Zander pauses to look for a letter he sent to Ungaro about the Wal-Mart situation. He has no luck finding it.
“Pat Ungaro is not one of my favorite people right now.”
***
There is definitely some validity to the claim that Wal-Mart forces job losses and wage decreases when it enters a community.
A study released in 2005 by David Neumark, an economist from the National Bureau of Economic Research, found that in counties that have had a Wal-Mart for 30 years or more, earnings per person dropped by 5 percent.
A different, Wal-Mart-sponsored, study showed that American wages dropped 2.2 percent between 1985 and 2004, but prices dropped 3.1 percent, meaning consumers actually increased their buying power by .9 percent.
In fact, some economists have argued that Wal-Mart’s low prices are primarily responsible for keeping inflation in check over the last decade.
According to statistics from Ohio’s Department of Labor Statistics, between 2000 and 2004, Mahoning and Trumbull counties lost 3,417 retail jobs, which amounted to a $15.98 million blow to the local economy in lost wages. While it’s hard to directly attribute one specific reason for the job losses, it would be nearly impossible to argue that Wal-Mart didn’t play at least some role. Even if Wal-Mart isn’t hurting the Mahoning Valley, it certainly isn’t helping it.
When asked about the retail losses, Pat Ungaro says “It’s possible that Wal-Mart, in being as aggressive as they are in pricing, they might have knocked out a lot of businesses. I think that’s possible, yeah. I don’t know the answer, but generally speaking, I’d say Wal-Mart. It’s gotta be.”

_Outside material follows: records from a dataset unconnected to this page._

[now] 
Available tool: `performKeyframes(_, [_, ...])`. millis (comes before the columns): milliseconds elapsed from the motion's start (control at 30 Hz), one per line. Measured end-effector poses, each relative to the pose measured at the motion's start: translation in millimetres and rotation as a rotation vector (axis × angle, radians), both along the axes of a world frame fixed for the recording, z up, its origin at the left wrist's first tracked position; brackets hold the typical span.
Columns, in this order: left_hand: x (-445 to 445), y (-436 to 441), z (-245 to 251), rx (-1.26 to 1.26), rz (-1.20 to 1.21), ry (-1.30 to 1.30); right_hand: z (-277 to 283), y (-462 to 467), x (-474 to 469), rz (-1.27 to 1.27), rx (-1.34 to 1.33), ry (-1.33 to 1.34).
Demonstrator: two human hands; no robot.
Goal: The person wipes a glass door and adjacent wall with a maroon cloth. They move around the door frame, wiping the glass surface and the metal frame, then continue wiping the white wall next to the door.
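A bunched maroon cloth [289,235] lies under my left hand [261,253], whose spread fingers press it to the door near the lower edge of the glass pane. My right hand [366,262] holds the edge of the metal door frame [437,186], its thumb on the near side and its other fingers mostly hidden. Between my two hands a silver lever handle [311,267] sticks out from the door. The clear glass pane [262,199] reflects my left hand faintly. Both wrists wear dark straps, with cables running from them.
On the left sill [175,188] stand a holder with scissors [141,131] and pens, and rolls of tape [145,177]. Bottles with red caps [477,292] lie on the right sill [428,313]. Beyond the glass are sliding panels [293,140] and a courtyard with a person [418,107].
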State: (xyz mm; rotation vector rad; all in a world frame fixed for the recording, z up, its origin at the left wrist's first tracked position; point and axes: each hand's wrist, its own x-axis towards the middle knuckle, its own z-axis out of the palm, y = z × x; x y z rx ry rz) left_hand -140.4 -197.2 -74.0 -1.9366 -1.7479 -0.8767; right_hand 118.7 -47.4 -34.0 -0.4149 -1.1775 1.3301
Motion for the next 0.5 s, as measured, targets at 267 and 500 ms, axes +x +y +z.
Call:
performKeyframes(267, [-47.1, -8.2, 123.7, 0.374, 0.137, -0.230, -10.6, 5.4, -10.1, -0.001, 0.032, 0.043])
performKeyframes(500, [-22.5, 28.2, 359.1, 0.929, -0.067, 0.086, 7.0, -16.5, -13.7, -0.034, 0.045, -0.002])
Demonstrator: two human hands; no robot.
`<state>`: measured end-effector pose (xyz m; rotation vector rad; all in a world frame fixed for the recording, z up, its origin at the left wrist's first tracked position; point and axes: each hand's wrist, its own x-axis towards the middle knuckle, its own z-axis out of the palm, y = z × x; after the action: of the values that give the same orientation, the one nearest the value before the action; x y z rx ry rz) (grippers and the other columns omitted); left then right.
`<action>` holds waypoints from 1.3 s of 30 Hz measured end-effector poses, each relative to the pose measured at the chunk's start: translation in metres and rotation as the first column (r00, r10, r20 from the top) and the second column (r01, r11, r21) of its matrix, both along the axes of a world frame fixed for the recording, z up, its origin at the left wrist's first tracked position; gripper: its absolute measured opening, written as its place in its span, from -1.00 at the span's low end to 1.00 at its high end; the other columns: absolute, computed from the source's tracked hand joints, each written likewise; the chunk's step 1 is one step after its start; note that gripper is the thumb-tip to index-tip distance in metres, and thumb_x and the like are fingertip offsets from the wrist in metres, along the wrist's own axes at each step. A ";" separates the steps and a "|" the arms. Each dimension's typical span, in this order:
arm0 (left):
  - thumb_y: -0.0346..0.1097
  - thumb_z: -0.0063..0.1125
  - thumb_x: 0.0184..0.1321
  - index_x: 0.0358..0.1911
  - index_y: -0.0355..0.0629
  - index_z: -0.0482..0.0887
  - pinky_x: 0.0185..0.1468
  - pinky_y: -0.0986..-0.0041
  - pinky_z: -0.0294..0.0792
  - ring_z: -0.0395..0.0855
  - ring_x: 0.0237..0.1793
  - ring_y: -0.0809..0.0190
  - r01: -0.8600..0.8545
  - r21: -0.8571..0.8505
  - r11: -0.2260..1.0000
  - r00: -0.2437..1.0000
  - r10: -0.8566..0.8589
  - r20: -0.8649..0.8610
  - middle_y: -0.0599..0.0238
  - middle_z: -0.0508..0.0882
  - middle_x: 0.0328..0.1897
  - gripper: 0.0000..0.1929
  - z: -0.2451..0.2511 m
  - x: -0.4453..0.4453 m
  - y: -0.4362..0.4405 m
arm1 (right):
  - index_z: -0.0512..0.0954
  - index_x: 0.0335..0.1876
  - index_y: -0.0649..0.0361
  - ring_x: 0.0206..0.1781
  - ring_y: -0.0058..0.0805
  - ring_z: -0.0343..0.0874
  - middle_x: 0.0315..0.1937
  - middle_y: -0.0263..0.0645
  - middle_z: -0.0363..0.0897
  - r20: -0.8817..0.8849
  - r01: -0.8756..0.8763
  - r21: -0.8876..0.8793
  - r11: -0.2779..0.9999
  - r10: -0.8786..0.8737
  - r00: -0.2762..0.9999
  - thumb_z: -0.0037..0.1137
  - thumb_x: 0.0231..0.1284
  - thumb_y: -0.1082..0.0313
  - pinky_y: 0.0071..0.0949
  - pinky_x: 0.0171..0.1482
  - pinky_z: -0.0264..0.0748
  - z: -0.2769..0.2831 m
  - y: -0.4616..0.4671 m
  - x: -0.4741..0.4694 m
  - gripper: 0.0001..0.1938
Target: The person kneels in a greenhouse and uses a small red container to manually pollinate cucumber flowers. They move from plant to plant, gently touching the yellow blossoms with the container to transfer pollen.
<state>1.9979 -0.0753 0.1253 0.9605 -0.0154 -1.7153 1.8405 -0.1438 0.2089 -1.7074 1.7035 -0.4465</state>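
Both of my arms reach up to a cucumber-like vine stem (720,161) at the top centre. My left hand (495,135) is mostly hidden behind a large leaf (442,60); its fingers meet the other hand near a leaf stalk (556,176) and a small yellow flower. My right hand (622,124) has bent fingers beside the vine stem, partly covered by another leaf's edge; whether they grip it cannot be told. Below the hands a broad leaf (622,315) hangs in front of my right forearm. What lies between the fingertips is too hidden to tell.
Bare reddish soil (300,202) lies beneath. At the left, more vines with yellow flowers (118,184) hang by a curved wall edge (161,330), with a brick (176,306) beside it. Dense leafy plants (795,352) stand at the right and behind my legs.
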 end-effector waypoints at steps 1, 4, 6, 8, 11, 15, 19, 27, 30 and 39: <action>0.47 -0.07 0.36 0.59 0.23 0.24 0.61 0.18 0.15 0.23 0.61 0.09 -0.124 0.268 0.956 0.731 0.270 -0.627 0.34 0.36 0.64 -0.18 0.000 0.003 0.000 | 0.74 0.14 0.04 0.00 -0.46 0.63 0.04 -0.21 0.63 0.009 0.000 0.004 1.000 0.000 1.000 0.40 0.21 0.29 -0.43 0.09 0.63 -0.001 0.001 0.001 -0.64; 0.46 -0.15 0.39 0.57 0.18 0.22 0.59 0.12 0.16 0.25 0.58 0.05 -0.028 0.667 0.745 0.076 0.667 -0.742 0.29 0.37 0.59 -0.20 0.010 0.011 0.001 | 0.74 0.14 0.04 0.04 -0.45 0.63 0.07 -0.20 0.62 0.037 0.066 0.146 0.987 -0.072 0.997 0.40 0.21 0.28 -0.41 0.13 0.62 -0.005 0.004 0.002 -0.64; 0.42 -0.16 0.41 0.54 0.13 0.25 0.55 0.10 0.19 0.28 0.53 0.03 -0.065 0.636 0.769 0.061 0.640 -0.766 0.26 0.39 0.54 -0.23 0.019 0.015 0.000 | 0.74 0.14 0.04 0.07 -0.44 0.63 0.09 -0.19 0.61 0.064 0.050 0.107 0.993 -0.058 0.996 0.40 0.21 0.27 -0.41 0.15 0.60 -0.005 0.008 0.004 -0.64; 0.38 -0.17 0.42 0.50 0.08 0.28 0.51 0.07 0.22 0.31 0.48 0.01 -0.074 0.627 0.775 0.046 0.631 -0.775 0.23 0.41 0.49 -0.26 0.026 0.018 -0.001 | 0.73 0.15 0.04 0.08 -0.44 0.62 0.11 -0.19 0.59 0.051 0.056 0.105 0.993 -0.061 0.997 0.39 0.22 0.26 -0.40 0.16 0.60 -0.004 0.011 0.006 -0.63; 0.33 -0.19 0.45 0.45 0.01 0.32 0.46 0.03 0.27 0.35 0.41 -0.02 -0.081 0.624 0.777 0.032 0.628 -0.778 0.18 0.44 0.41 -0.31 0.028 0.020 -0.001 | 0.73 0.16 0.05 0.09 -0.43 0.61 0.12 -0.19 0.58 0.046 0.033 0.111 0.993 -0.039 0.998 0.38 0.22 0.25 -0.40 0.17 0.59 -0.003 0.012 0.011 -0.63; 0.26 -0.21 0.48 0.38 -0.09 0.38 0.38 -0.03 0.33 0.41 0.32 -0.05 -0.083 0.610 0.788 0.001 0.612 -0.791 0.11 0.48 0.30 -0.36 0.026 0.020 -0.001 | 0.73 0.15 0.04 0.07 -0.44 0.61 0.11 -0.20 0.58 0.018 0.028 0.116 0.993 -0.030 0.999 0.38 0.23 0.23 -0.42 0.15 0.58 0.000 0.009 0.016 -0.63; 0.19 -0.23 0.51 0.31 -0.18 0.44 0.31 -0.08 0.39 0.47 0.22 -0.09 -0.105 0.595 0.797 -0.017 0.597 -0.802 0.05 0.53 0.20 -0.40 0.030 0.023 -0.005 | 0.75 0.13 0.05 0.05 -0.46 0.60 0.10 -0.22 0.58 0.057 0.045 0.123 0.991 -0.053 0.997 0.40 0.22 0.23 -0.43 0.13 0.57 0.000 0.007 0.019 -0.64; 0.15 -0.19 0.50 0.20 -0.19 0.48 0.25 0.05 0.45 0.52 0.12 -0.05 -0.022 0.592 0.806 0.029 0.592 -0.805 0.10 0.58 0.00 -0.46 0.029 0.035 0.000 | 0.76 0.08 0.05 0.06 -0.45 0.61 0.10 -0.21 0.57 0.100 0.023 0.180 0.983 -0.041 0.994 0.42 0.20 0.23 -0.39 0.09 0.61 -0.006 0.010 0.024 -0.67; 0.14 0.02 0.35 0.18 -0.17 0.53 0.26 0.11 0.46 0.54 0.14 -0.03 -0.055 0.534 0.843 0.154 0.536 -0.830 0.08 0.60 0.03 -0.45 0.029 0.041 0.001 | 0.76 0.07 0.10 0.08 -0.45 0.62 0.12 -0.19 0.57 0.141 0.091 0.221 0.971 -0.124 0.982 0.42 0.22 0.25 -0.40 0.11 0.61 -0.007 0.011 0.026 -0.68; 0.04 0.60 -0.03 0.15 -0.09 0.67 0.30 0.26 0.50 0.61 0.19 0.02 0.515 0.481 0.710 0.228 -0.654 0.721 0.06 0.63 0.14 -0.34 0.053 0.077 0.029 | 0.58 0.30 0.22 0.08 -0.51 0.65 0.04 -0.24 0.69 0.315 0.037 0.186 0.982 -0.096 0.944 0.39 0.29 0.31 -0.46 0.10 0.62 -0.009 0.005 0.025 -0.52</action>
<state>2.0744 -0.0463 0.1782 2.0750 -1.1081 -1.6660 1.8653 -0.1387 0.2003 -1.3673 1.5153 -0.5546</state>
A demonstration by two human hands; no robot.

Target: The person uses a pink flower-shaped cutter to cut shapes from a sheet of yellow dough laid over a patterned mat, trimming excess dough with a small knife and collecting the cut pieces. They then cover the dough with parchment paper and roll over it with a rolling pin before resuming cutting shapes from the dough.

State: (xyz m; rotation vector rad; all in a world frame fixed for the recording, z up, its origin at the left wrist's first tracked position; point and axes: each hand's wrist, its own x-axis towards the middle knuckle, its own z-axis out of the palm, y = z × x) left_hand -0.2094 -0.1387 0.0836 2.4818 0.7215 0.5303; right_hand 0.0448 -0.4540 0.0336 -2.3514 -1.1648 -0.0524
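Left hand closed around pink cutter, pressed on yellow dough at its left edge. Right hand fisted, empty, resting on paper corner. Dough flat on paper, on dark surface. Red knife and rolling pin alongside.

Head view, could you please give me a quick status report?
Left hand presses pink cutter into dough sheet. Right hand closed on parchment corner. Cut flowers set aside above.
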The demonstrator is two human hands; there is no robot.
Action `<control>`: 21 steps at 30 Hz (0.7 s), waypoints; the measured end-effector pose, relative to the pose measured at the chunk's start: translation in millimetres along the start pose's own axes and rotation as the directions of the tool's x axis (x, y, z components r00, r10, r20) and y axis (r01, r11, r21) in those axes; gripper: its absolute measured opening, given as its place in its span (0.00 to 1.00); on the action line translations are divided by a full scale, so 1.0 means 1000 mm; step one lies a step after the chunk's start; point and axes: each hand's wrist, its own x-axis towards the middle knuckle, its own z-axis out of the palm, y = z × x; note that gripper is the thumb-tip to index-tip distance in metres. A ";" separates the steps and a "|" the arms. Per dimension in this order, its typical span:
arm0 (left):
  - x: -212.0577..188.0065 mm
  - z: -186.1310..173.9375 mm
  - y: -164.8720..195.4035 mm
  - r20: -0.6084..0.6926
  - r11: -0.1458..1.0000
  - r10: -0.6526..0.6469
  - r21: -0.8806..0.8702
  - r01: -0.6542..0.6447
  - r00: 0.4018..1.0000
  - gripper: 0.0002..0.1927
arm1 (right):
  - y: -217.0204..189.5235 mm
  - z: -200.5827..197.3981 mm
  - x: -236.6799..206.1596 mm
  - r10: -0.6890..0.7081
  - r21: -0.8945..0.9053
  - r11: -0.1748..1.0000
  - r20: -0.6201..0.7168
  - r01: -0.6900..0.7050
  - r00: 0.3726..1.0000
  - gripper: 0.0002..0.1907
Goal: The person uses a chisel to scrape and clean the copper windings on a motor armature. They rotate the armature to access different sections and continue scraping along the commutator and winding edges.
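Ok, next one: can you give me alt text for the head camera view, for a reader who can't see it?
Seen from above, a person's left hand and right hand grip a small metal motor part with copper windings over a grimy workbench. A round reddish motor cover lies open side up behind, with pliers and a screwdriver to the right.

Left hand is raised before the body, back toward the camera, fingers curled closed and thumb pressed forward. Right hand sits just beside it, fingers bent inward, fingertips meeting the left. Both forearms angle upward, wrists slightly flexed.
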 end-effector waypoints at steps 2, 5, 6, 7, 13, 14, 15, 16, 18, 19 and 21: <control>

But doesn’t encouraging Wal-Mart to come to your city only make things worse?
“No, I don’t see it that way. I don’t think it makes it worse. I think its capitalism. It the way our econmy functions. I think you do it the way the unions are doing it. They’re putting pressure. I think that’s the way you do it.”
Is there a pressure you can exert as a township administrator?
“That’s somebody else’s problem, not mine,” Ungaro says. “I want them here. It’s pretty hard for me to say ‘Come here, build a 225,000 square foot thing, but you better get your healthcare.’ They should have done that in Boardman. They should have done that in Austintown. They should have done that at the Eastwood Mall a long time ago. They didn’t do that then and they didn’t succeed if they tried. I mean, bottom line is, it is the way it is.”
UFCW organizer Mike Martino has tried to fight that battle. Between 2000 and 2005, he helped try to unionize a small division of employees at the New Castle, Pa. Wal-Mart. Despite some initial hope, when the vote was finally taken, the employees voted 0-17 to keep out the union. His union no longer tries to organize Wal-Marts.
To Wal-Mart’s regular customers, all the bad press in the world won’t convince them the retailer hurts local economies.
In the Poland Wal-Mart parking lot, shopper Zara Rowlands says she is thrilled the proposed Liberty Supercenter will be 10 minutes from her home in nearby Hubbard.
“There are a lot of people who need jobs,” she says. “It will do wonders for the economy.”